● **Problem details**:
After checking the listing below, say how many of its lines contain the string "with". Only the number is needed.
=-=-=
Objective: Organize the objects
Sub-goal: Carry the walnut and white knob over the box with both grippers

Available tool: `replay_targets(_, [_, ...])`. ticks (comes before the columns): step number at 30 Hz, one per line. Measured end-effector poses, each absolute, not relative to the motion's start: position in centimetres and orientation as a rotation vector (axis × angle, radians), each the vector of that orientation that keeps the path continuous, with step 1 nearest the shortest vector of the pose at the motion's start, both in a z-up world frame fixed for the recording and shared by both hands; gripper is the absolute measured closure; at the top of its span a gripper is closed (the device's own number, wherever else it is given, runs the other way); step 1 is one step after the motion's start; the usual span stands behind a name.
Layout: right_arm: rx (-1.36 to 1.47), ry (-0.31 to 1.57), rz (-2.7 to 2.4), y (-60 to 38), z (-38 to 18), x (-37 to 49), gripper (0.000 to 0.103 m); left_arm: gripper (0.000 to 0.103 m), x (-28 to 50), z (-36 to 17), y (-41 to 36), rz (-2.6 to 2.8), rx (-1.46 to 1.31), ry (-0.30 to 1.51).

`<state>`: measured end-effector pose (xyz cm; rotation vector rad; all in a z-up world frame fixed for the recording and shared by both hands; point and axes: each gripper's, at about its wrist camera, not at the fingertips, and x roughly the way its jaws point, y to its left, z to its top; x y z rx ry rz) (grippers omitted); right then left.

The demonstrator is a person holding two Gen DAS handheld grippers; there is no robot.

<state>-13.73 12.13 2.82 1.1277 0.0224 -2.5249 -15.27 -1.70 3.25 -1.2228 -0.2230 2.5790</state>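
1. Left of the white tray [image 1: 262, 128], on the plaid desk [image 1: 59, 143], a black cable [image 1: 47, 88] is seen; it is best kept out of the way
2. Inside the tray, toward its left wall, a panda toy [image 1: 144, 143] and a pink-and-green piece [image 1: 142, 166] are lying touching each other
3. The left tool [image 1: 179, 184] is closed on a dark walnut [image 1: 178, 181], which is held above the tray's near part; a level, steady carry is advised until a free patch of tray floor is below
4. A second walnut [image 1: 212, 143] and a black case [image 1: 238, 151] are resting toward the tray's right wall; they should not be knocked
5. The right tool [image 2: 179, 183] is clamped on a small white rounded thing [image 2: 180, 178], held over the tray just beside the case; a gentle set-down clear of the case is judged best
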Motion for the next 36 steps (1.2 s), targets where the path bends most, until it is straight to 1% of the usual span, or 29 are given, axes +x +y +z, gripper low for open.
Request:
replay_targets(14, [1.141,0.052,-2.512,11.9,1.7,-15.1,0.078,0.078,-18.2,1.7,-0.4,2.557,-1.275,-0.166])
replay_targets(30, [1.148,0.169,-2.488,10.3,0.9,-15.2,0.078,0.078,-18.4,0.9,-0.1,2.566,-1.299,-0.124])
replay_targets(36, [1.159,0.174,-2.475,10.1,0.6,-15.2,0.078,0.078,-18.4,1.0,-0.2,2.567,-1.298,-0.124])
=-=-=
● **Exercise solution**:
2